2013: The Off-Year Elections that Redefined Both Political Parties

While listening to the coverage of the 2013 Elections, something struck me. Among a litany of local races, judges, municipal leaders, school board council members and the like, a few races stood out and captured national attention.

The biggest story of them all probably was the Virginia gubernatorial race which was exemplary of politics in this era - for all the wrong reasons. On one hand, you had a Republican candidate whose social views were slightly to the right of Atilla the Hun and whose recent qualification for the job was an involvement in an administration rife with corruption. His Democratic opponent’s main virtue was that he wasn’t the Republican. A third party candidate should have been viable, but in a race awash with out-of-state money, the unqualified Libertarian candidate was shut out and only got a spoiler’s percentage of the vote. It made me glad I don’t live in Virginia.

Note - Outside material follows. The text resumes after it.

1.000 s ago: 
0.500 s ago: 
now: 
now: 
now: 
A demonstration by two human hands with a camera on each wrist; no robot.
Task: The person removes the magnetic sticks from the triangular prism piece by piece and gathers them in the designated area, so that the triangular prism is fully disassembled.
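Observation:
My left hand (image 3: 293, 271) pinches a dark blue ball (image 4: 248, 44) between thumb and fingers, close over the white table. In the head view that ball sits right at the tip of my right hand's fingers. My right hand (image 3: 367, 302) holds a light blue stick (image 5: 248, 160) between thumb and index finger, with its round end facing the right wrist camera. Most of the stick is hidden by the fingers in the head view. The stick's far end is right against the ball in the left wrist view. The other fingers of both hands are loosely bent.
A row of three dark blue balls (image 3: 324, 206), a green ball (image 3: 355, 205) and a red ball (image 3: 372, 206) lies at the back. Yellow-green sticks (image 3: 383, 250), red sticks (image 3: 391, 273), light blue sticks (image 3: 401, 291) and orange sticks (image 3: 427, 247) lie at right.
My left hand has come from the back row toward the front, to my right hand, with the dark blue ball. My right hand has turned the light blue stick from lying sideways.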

The Virginia race was stink on ice, politics as usual in a state that boarders the nation’s capital which has also embodied all that is wrong with politics in this country today.

However, the other big stories in this off-year election were not close races, but unlikely blow out victories.

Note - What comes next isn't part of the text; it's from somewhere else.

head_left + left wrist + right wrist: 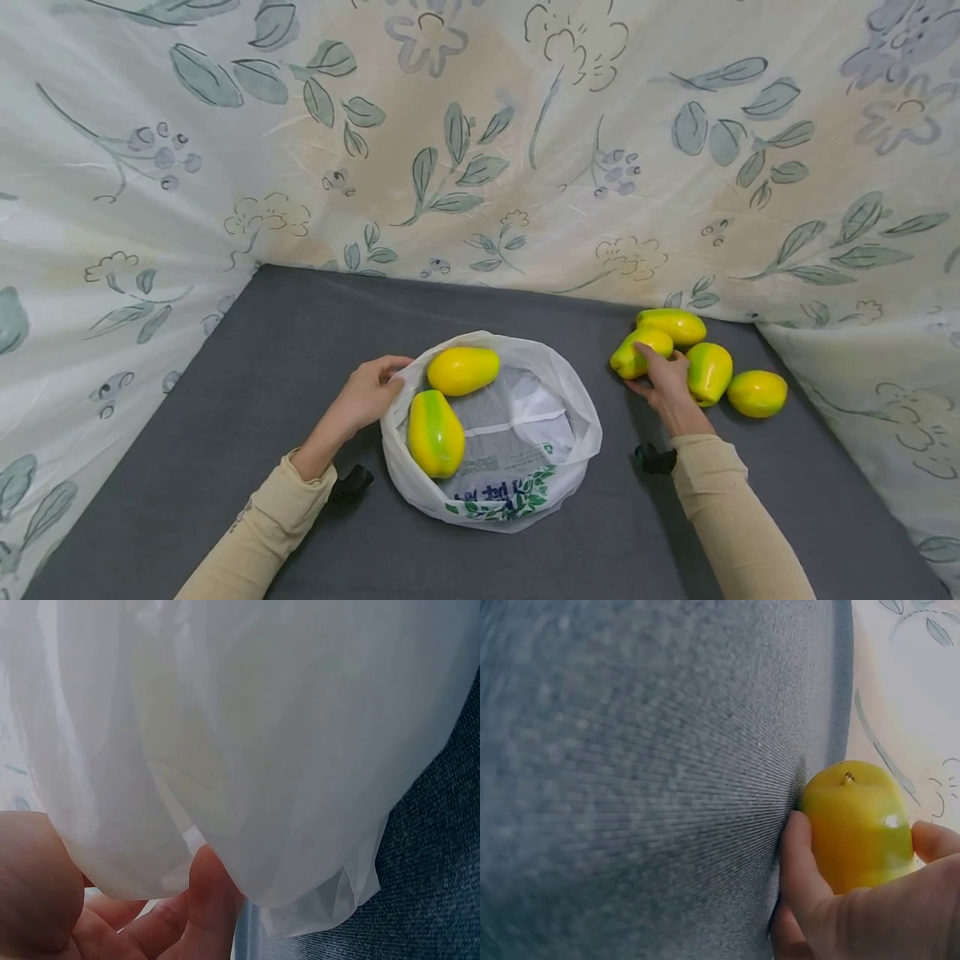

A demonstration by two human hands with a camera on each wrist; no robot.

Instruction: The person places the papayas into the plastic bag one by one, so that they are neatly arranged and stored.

New Jersey is a reliable Blue State that the Republican incumbent won by over 22 points. How did Chris Christie manage to be so popular in the Garden State? He is not the typical Republican, at least on the national stage. He is a self-avowed moderate in a party that seems to be racing to out-purity one another (literally in many cases since “primaried” is no longer dealing with birds and RINO is not a misspelling of an odd-toed ungulate).

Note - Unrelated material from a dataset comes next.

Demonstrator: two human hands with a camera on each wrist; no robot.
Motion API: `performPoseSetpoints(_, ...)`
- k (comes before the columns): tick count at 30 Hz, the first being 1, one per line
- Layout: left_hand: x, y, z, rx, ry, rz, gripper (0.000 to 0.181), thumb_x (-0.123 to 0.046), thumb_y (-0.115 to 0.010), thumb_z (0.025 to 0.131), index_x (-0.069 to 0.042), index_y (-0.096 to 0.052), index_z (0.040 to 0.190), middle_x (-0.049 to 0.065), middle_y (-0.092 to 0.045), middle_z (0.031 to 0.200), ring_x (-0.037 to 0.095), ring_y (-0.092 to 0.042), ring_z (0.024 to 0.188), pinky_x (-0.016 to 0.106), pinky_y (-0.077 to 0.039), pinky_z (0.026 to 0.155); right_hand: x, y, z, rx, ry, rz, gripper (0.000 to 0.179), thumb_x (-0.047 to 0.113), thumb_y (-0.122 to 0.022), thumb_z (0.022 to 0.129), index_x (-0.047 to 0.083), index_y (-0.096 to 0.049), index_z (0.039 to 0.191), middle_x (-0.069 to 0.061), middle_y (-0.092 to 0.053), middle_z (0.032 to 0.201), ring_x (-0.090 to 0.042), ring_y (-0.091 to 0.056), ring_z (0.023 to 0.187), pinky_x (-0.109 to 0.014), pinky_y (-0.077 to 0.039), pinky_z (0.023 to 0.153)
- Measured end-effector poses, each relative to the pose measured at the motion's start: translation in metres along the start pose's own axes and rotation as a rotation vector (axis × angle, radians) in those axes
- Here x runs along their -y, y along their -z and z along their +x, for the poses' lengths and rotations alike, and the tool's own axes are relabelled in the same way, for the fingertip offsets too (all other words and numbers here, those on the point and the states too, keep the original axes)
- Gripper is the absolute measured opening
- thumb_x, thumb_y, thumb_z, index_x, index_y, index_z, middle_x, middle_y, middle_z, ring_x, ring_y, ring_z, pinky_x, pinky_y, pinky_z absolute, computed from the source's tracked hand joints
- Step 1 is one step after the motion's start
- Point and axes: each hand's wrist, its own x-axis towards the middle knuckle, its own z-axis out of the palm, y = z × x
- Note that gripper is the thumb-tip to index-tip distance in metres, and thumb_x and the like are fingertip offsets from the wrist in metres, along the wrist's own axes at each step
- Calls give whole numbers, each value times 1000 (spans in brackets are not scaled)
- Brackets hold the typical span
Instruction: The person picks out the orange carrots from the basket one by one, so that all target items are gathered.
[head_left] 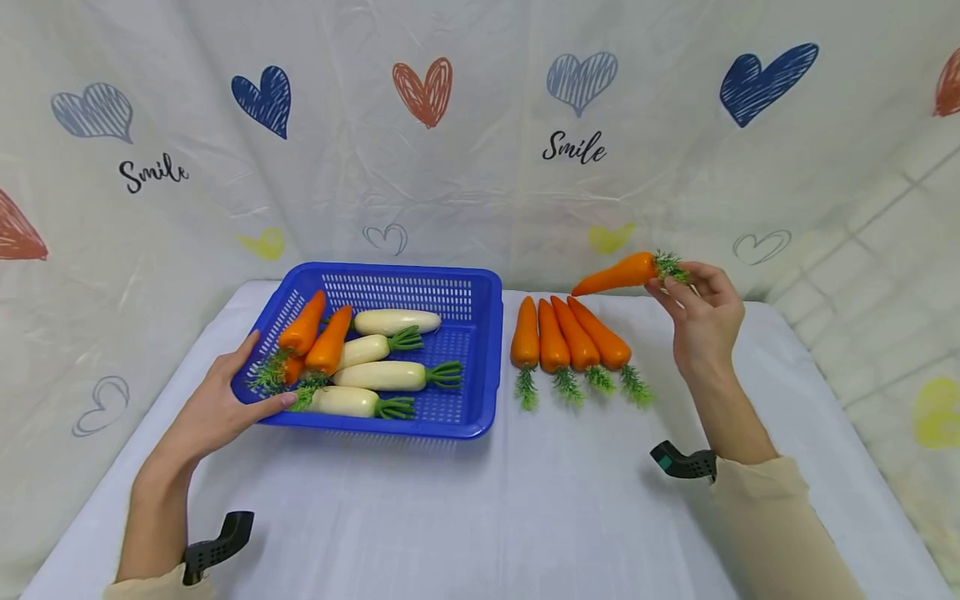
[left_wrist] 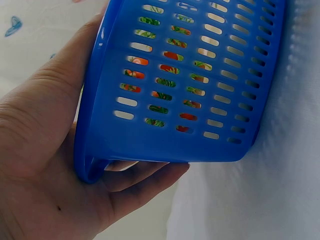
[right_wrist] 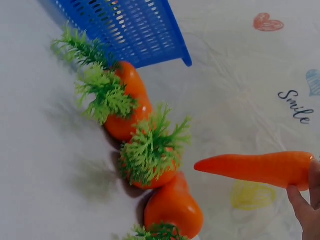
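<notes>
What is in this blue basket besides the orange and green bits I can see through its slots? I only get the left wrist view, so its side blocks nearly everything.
Observer: The head view looks down into the blue basket, and four white radishes lie in it.
Visitor: Radishes, I would never have guessed! And is anything being held on the far side, out of my picture?
Observer: Yes, the right grip holds an orange carrot by its leafy end.
</notes>
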Motion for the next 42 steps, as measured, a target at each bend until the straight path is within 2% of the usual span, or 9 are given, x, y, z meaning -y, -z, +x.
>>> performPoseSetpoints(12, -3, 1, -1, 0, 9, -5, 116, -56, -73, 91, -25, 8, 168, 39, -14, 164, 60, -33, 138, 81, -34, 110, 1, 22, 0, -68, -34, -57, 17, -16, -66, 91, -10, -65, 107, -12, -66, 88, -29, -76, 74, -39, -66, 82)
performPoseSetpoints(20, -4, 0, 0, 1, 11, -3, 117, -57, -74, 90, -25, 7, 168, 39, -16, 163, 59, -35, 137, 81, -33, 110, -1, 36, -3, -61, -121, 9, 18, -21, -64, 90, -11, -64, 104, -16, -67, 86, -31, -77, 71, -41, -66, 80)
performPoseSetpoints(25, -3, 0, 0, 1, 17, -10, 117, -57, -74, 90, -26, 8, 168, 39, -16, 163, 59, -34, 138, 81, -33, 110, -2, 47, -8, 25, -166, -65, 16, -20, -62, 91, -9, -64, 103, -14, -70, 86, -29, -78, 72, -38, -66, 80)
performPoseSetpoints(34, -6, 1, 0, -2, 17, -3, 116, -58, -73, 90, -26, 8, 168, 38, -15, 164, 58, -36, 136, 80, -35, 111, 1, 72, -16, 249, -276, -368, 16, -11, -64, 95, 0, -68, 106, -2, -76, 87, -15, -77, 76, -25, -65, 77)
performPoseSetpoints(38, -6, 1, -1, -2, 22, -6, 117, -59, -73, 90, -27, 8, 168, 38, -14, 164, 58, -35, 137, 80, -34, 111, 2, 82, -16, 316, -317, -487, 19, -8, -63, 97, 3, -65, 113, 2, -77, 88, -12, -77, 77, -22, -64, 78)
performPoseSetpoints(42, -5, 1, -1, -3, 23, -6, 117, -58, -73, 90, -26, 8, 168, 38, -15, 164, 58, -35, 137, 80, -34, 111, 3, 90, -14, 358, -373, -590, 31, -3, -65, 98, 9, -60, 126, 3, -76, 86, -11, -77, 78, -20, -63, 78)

Christie is a Republican with ideas that the right embraces, of course, because he still has an R- by his name. But unlike the modern crop of Republicans, he doesn’t kowtow to the extremist wings of his party. He seems equally combative dealing with those who feel he should as the teacher he undressed while campaigning.

In rather high-profile moves, he put state before party, literally embracing the pariah President while dealing with the aftermath of Superstorm Sandy, and slamming those who questioned him about it. He also finally stopped fighting marriage equality in his state at a time when his continued staunch defense would have looked good come 2016 caucus time.

Even if you forget the high profile stuff, Christie has managed to lead his state and work with a state legislature that is overwhelmingly Democratic. A willingness to work with the other side is not a hallmark of the modern day Republican though one could argue that Christie had no choice in a state like Jersey, it’s a fact that it is the unwillingness of Republicans to compromise in national politics that has caused much of the gridlock in DC.

And if Christie is not a typical Republican, New York City’s mayor elect Bill de Blasio is also the diametric opposite of a Democratic party which has fled to the center to fill the void left when the Republicans fled to the right, leaving their far left representatives marginalized in the political process.

He won by nearly 50 points which wouldn’t be nearly as remarkable had he not been the first Democrat to win the office since David Dinkins left Gracie Mansion two decades ago. More remarkably he is the first mayor to really embrace the term Liberal since John Lindsay, whose tenure goes so far back he was a Republican! (Ed Koch was a Democrat but nobody who lived through New York City during his tenure would call him Liberal; one could say he was ahead of the pack with regard to his shift towards the center-right).

He won by a margin unheard of in modern politics for a major office and did so on a populist message that addressed income inequality at a time when nobody outside of the odd Bernie Sanders or Elizabeth Warren, dared broach the subject. Tea Partiers got elected; Occupy Wall Street got rejected, even by Democrats who were scared shitless to be associated with that movement. Yet while de Blasio might not have actually pitched a tent there, his rhetoric has shown empathy towards those who shared the anger and frustrations of those who did.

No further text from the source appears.